Life is good!   :thumbup; I not only have new underwear, my husband's Bible, a hospital Chaplain and new doctors in my life but 3 new diagnosis's.  :clap;

Just spent a week in ICCU with: pneumonia, pulmonary hypertension squeezing my heart and lungs and to add to the fun I was told that the Polymyositis is no longer in remission and that I now also have it's friend "Sarcoidosis" to add to the Asthma. There's a lymph and lung biopsy in my near future. BUT... I am breathing again! Went by ambulance with my O2 level at 78. Yup, that explained why I had to keep pacing myself.... I'm home with oxygen at 97. A nice quiet box on wheels making me oxygen 24/7. I've got 17 feet of tubing to get in trouble with.
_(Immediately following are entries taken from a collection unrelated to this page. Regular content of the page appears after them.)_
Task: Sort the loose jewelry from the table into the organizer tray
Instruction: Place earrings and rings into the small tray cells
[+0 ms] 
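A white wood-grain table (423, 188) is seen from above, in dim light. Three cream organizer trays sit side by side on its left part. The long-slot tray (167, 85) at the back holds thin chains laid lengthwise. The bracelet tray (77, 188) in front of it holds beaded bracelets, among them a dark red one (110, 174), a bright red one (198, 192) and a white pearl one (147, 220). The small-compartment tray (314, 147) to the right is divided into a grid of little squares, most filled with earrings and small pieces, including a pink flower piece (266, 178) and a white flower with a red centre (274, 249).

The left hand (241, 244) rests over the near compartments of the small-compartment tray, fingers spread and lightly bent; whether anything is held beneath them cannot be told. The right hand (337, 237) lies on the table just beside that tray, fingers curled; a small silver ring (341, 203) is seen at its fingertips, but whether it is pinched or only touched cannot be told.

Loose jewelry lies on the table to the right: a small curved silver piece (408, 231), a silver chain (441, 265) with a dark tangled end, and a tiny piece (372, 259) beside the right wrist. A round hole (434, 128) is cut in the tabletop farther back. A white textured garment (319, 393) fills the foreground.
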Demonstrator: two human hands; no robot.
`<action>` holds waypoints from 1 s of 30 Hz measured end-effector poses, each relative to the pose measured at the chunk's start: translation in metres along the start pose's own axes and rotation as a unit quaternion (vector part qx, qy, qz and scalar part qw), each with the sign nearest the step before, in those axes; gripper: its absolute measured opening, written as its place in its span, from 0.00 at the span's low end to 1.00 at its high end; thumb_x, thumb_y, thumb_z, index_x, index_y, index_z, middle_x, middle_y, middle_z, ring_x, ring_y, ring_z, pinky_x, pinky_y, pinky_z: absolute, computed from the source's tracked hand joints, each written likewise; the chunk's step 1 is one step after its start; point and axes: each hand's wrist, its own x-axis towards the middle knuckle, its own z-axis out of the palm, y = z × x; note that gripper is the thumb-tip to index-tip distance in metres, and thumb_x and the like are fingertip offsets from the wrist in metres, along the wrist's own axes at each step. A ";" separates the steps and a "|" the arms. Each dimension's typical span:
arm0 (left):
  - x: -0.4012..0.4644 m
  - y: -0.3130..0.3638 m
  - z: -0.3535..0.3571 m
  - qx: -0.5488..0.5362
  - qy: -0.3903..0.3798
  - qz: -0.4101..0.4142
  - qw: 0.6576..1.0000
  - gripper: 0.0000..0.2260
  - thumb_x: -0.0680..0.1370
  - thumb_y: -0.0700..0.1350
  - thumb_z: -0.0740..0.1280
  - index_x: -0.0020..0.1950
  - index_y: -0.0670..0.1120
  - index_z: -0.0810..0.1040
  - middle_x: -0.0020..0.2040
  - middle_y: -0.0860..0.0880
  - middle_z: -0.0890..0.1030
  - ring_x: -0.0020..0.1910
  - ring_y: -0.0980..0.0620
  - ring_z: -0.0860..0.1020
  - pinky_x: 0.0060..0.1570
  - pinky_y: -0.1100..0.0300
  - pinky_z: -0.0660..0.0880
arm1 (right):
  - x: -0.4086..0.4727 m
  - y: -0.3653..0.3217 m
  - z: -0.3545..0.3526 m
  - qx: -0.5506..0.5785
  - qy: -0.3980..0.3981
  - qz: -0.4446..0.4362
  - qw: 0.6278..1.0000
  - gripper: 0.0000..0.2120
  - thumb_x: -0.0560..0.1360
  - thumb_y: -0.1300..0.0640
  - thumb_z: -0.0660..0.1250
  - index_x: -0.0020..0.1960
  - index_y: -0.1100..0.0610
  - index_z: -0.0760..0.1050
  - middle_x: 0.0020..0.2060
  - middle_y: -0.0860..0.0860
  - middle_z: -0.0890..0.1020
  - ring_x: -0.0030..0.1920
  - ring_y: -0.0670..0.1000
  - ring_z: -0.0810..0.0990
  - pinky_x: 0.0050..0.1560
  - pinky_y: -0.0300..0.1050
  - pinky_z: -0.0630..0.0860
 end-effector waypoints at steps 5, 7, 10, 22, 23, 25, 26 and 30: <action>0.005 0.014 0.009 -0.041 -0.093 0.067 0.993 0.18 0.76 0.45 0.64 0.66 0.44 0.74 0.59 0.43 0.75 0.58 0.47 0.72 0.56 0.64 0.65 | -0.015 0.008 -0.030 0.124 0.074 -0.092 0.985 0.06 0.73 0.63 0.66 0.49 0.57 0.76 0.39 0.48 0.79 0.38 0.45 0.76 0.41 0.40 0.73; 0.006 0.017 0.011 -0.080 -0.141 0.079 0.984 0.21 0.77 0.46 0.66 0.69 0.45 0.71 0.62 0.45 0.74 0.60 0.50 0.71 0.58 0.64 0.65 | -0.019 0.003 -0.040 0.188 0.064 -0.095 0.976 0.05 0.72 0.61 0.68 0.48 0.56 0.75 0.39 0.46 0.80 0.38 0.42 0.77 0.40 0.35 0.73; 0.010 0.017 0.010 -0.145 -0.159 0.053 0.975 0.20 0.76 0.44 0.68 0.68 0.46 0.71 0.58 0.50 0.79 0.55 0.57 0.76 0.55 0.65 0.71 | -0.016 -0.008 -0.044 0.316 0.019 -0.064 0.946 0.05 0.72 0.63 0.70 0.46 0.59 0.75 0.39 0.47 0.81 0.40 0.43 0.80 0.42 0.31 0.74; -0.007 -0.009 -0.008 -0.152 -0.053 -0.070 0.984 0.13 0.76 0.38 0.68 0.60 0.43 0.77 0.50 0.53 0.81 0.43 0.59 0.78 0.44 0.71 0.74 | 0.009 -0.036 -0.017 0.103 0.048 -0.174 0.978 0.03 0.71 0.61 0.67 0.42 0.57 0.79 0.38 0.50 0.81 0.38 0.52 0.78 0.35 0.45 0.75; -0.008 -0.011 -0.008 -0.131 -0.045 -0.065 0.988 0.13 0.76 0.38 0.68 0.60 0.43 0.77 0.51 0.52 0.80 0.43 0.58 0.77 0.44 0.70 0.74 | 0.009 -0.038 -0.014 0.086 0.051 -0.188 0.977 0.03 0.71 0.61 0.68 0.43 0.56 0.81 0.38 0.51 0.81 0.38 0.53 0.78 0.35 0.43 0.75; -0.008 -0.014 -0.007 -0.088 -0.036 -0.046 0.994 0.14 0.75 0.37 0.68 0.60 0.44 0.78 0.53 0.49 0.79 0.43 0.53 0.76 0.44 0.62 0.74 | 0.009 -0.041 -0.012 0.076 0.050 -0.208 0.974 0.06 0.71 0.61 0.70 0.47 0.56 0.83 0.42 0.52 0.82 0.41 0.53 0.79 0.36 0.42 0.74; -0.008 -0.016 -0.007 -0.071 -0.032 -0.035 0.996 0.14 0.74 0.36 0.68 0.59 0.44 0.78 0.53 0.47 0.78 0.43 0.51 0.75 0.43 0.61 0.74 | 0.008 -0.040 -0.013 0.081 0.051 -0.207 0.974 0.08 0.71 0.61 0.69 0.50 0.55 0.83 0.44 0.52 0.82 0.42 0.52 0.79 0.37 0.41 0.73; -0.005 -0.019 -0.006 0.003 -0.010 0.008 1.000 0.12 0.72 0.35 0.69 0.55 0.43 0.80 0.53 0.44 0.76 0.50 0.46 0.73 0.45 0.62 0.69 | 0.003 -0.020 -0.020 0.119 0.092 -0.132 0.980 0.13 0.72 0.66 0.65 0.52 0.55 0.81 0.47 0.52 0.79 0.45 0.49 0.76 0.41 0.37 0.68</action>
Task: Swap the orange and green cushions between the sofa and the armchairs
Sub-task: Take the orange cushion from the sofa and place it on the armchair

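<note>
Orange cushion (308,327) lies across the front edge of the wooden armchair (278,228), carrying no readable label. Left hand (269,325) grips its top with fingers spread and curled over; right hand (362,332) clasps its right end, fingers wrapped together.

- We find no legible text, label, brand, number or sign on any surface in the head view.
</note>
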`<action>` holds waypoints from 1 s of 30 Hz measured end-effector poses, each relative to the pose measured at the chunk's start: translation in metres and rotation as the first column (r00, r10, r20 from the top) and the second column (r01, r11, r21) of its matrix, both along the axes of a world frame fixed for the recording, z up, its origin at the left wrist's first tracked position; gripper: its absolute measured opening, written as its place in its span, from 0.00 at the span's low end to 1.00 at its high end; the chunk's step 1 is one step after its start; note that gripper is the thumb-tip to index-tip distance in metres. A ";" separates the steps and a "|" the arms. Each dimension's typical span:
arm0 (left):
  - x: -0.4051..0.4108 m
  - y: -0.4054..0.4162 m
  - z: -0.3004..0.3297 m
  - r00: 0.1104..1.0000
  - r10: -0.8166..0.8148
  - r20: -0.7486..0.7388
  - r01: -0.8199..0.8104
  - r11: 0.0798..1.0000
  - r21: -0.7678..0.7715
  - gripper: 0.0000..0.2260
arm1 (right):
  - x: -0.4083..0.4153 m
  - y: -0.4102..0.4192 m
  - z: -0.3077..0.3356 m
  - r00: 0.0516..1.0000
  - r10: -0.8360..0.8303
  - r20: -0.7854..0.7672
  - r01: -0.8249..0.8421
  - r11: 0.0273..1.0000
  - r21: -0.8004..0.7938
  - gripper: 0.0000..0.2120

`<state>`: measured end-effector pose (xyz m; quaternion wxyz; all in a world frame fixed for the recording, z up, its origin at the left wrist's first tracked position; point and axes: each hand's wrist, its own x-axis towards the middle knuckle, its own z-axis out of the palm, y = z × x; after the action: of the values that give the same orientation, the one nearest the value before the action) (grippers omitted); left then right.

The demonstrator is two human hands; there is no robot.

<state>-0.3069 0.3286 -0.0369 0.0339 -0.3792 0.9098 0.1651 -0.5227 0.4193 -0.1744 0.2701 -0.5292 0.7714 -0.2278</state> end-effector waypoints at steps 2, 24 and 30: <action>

Have to roll with the O2 tank for a while until we figure out what caused all the inflammation in my lungs and where this edema is coming from. Darn Auto-Immune Disorders. There is no explanation for it. There is no cure for it. Just a lot of doc appts, meds, jokes, cursing and when possible, will power.  My own body is attacking me (again). Not the first time it's happened but never had to be hospitalized for it or be on oxygen or talk to a Chaplain. Spent nearly 20 years in remission, they said I was lucky to have such a good run while it lasted. Oh well....  Have lost 8 kg's of water this week. The cellulitis was not cellulitis or venous stasis. It was edema wreaking havoc on my legs. But ahh! Amazing how much easier it is to breath when they get all that water off you. And my skinny little legs are back in view again. Hey guys! Haven't seen my own gams for awhile. Looks almost strange. Still gotta wear oxygen tho. But I don't really care if I have to rock and roll a tank of O2 with me now. So be it so long as I can get out and do things again. And I have a lot to do! Best part of all is that I don't have to sleep upright in a chair and can be cuddled right up next to hubby again back in our bed. So long as this O2 tube stays stuck up my nose everyone sleeps! 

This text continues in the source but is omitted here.